El precio promedio de la gasolina en los Estados Unidos acaba de superar oficialmente la marca de los 3 dólares por galón por primera vez desde noviembre del año pasado. Este aumento ocurre justo después del reinicio de las hostilidades en Medio Oriente, lo que ha llevado a los expertos a advertir sobre una subida prolongada en las próximas semanas. Los consumidores estadounidenses podrían enfrentarse a una mayor presión financiera directamente en las estaciones de servicio.
El precio del crudo Brent se disparó casi un 6%, alcanzando más de 76 dólares por barril tras los ataques aéreos coordinados entre EE. UU. e Israel contra Irán el pasado fin de semana. Este suceso ha provocado represalias violentas e inestabilidad en la seguridad regional. El presidente Trump advirtió que los ataques podrían durar unas cuatro semanas, lo que genera preocupación sobre el suministro energético global.
Una de las principales causas de preocupación en el mercado es el posible cierre por parte de Irán del estrecho de Ormuz, una arteria marítima vital que transporta cerca del 20% del petróleo mundial. El profesor Shirvin Zeinalzadeh de la Universidad Estatal de Arizona señaló que el impacto en los precios de la gasolina comenzará a ser más evidente en una o dos semanas. El cierre de esta ruta podría interrumpir gravemente el suministro de crudo de los países vecinos, similar a los escenarios donde el precio del petróleo subió con fuerza tras ataques en Medio Oriente, alterando los mercados mundiales.

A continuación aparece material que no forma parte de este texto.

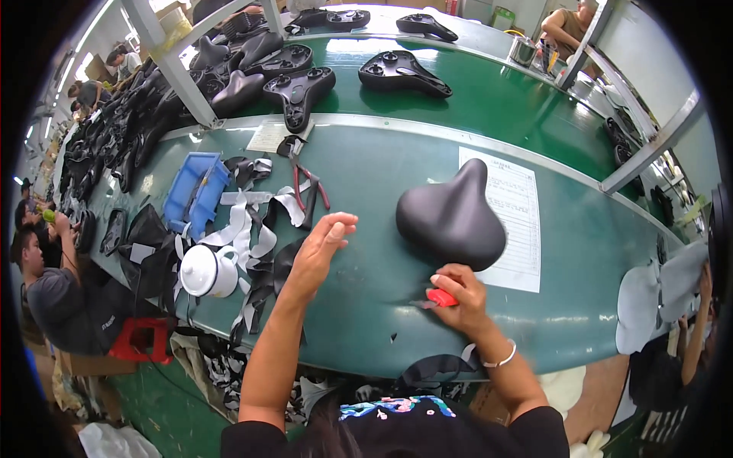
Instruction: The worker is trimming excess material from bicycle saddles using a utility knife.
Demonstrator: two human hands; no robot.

Riesgo de que el petróleo alcance los 100 dólares e impacto económico
En un escenario de conflicto prolongado, los analistas pronostican que el precio del petróleo podría alcanzar los 100 dólares por barril, similar al periodo de tensiones en Ucrania en 2022. El economista William Jackson de Capital Economics enfatizó que si el suministro de Irán se interrumpe directamente, el precio del crudo se disparará. Este riesgo aumenta a medida que infraestructuras energéticas críticas, como la refinería de Ras Tanura, sufren ataques, causando escasez inmediata de suministro.
La escalada de los precios de la gasolina no solo presiona el bolsillo de los ciudadanos, sino que también pone al presidente Trump ante un gran desafío político antes de ciclos electorales clave.
"El precio de la gasolina tiene un impacto psicológico enorme; es la cifra de inflación que los consumidores ven todos los días", compartió Mark Malek, director de inversiones de Siebert Financial. Actualmente, aunque la inflación general ha disminuido ligeramente, el costo de los alimentos y artículos de primera necesidad sigue siendo alto.
Además de la cuestión energética, el bloqueo de las rutas comerciales en el Golfo Pérsico amenaza las cadenas de suministro desde Asia hacia EE. UU. Los consumidores podrían tener dificultades para adquirir artículos como ropa, textiles y productos químicos transportados desde China. Al mismo tiempo, la inestabilidad energética también podría disparar las facturas de electricidad y gas, creando un efecto de "doble golpe" en los gastos de cada familia.